Figure 1: (a) Granulomatous cheilitis presenting as erythematous firm swelling of lips. (b) Granulomatous vulvitis presenting as indurated swelling of both labia majora and infi ltrated plaque in the right groin |
Figure 2: (a and b) Histopathology of lip and genitalia showing non-caseating epithelioid granulomas (H and E, ×400) |
Figure 3: (a) Lip swelling at 1 month follow-up. (b) Genital swelling at 1 month follow-up |
Discussion
Granulomatous cheilitis is an uncommon disorder, which presents initially with intermittent swelling and later with persistent swelling of one or both lips and belongs to a larger group of orofacial granulomatosis. It may occur as a part of Melkersson-Rosenthal syndrome, which is a triad of granulomatous cheilitis, facial nerve paralysis and fissured tongue. [1],[2] The cause is not known in majority of cases though in few cases, Crohn′s disease, sarcoidosis, genetic factors, allergy to food additives, vasomotor disturbances and infective factors such as mycobacterium tuberculosis, herpes simplex and apical periodontitis have been suggested. [2],[3],[4],[5] Typical histopathological features consist of epithelioid cell granulomas with langhans giant cell and mononuclear cells though a more banal infiltrate may be seen in early stage. [6] Various treatment options include systemic and intralesional corticosteroids, clofazimine, hydroxychloroquine, antibiotics such as metronidazole, minocycline and roxithromycin, infliximab, thalidomide, methotrexate, fumaric acid esters and tranilast. Cheiloplasty and helium neon laser radiation treatment has been tried in resistant cases. [2],[7] Granulomatous vulvitis is a rare disorder, which is considered as the genital counterpart of granulomatous cheilitis.

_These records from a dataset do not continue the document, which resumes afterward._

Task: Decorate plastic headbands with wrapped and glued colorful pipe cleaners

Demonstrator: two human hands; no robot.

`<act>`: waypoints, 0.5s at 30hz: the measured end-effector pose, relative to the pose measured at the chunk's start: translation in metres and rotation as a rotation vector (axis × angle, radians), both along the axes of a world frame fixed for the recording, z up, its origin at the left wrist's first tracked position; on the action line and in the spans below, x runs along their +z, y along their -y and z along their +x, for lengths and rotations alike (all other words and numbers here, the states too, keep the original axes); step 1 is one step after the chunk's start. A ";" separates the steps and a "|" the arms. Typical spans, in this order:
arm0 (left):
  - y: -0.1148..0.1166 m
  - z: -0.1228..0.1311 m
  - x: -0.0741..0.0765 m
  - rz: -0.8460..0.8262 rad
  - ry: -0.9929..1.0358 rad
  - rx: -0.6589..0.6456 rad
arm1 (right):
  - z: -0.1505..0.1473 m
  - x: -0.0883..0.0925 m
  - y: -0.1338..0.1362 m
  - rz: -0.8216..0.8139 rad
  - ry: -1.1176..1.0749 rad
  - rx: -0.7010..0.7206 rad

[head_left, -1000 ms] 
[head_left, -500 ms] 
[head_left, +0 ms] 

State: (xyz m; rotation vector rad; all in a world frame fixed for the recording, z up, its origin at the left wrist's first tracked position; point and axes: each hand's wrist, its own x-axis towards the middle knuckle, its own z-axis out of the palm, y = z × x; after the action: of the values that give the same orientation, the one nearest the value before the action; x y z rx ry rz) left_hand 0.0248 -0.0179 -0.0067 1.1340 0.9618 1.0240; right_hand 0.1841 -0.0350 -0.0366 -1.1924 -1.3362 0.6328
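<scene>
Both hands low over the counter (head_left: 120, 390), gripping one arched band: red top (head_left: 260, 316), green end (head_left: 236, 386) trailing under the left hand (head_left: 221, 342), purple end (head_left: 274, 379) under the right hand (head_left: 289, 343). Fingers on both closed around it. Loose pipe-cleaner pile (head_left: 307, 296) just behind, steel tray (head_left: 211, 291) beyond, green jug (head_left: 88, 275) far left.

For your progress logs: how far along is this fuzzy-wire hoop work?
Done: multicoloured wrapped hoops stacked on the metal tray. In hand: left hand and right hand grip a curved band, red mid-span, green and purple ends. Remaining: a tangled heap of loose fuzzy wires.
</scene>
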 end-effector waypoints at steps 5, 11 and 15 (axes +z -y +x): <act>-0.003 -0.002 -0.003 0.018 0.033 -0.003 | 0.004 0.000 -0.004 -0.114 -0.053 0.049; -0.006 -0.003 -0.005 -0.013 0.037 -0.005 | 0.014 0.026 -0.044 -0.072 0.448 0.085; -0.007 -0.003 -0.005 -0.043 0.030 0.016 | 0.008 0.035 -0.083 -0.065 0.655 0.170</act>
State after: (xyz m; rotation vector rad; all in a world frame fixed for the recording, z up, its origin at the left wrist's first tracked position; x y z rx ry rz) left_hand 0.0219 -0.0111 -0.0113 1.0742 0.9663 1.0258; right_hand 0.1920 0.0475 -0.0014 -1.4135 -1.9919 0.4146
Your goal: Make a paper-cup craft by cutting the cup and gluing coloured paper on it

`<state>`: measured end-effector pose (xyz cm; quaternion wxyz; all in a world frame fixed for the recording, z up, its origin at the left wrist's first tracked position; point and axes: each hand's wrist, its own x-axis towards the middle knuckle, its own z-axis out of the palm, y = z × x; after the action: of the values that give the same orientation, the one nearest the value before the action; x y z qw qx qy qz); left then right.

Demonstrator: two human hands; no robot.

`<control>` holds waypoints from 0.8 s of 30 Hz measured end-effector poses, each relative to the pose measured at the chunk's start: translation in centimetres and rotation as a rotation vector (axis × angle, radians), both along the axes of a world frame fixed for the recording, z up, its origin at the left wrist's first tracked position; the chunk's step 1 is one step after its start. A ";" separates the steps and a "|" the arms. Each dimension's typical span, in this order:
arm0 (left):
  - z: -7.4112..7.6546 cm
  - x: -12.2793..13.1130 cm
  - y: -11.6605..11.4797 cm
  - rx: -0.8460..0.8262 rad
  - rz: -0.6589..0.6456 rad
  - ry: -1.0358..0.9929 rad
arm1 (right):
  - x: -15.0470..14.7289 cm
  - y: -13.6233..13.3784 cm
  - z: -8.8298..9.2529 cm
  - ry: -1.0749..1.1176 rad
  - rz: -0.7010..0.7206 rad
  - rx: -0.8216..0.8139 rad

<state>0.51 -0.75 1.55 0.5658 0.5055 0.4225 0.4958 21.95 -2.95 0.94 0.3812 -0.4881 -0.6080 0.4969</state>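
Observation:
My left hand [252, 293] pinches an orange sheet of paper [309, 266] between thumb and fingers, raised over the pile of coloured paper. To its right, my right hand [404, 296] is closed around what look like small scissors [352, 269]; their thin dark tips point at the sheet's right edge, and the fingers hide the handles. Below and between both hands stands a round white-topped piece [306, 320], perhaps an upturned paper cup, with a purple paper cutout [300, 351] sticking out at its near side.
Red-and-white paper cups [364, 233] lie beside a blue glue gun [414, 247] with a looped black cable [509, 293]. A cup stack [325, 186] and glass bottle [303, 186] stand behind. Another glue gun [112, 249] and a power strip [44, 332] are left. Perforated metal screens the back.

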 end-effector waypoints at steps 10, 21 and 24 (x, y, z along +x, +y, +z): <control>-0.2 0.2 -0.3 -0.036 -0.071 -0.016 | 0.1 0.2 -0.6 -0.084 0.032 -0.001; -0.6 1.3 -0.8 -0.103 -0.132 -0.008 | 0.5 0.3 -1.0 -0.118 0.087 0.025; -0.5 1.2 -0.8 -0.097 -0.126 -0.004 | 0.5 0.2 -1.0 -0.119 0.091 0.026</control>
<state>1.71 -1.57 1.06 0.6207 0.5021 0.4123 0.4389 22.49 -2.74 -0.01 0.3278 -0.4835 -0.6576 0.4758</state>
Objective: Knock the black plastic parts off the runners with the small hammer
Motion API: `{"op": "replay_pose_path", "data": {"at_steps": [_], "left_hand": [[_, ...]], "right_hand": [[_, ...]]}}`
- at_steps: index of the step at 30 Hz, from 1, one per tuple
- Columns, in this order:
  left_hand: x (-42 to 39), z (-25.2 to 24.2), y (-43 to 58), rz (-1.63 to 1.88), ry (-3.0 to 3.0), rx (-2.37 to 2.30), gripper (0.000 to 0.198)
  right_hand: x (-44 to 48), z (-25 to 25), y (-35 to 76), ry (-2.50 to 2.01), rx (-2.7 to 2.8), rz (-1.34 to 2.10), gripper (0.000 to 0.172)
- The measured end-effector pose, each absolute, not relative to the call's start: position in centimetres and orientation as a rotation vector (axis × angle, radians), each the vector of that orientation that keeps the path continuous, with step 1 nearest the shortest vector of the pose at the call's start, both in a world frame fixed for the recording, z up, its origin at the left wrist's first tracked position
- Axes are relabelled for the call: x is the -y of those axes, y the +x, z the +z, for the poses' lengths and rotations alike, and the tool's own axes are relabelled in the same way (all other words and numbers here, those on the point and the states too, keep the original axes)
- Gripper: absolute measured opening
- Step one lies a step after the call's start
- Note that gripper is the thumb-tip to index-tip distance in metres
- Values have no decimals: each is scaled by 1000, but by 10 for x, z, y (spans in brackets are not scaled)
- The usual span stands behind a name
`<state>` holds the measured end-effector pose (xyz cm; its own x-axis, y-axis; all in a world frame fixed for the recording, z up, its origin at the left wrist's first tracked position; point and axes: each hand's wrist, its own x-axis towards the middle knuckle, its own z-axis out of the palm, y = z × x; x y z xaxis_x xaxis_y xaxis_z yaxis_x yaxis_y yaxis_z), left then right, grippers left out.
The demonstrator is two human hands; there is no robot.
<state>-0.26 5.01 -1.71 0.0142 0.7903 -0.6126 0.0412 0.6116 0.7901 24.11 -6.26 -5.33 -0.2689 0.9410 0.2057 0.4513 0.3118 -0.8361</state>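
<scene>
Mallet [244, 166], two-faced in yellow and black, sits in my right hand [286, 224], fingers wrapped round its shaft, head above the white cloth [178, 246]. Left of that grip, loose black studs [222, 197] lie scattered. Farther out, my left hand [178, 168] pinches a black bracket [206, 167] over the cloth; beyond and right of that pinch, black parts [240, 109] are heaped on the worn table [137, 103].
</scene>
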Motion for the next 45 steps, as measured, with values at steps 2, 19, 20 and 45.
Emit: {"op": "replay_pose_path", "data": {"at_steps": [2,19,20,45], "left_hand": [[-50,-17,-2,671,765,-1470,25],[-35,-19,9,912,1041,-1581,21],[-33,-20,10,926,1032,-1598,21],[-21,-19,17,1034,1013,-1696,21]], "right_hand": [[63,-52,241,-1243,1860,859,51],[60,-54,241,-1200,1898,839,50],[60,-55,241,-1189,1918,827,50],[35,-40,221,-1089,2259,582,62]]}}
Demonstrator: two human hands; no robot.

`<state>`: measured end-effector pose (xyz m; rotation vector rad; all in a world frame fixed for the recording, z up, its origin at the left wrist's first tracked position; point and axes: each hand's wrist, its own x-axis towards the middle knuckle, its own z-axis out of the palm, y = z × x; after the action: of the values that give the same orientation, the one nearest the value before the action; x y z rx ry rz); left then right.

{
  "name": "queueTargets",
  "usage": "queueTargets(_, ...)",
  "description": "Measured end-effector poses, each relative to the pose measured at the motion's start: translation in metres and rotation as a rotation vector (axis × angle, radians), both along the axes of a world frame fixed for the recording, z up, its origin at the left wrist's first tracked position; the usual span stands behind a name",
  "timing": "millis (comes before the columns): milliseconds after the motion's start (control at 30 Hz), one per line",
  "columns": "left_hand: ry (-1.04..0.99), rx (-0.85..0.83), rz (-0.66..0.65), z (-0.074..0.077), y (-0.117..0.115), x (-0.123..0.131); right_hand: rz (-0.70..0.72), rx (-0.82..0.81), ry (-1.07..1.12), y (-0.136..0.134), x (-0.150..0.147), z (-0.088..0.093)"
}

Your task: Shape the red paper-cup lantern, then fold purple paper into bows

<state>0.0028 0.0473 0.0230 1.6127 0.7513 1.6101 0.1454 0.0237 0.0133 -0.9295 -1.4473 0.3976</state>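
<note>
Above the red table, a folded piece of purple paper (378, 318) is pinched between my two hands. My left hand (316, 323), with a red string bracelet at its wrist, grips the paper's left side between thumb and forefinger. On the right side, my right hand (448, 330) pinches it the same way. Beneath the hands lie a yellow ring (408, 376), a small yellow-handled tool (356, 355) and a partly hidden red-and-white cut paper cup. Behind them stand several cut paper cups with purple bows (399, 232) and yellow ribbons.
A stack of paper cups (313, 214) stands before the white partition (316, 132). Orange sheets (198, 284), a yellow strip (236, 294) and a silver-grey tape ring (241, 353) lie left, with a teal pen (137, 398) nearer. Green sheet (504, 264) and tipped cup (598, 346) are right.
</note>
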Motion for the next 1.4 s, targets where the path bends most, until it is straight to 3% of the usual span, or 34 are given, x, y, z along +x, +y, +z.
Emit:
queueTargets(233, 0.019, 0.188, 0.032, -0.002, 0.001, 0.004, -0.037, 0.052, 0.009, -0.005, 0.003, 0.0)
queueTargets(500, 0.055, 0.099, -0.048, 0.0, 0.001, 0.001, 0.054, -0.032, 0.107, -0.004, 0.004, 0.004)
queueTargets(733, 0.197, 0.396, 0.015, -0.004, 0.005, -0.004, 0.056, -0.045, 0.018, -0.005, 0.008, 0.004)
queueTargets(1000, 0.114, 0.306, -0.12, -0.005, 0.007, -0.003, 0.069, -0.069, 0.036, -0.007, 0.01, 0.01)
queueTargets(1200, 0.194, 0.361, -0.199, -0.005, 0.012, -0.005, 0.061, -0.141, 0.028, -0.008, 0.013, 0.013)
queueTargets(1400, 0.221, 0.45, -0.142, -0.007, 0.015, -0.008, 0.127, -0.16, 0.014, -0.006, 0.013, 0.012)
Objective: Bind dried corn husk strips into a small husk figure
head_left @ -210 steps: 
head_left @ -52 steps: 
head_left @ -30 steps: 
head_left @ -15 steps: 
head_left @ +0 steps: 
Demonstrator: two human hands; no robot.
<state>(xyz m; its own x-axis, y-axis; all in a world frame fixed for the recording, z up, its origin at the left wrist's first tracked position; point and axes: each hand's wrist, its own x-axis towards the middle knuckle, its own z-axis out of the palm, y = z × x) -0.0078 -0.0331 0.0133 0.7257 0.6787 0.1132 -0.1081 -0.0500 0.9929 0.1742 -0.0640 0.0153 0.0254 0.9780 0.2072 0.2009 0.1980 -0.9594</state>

Both disorders are characterized by persistent labial swelling and non caseating granulomas extending into deep dermis, composed of histiocytes and giant cells, associated with lymphomonocytic infiltrate. [8],[9] Few cases of granulomatous vulvitis have been found to be associated with Crohn′s disease, but in majority of cases the cause is not known. [10] Treatment options include topical, intralesional and oral corticosteroids, antibiotics such as metronidazole and ciprofloxacin, immunosuppressants such as azathioprine and cyclosporine. Salazosulfapyridine, mesalazine and anti-tumor necrosis factor monoclonal antibodies such as infliximab and adalimumab have been used with good results in granulomatous vulvitis associated with Crohn′s disease. [1],[9],[10],[11]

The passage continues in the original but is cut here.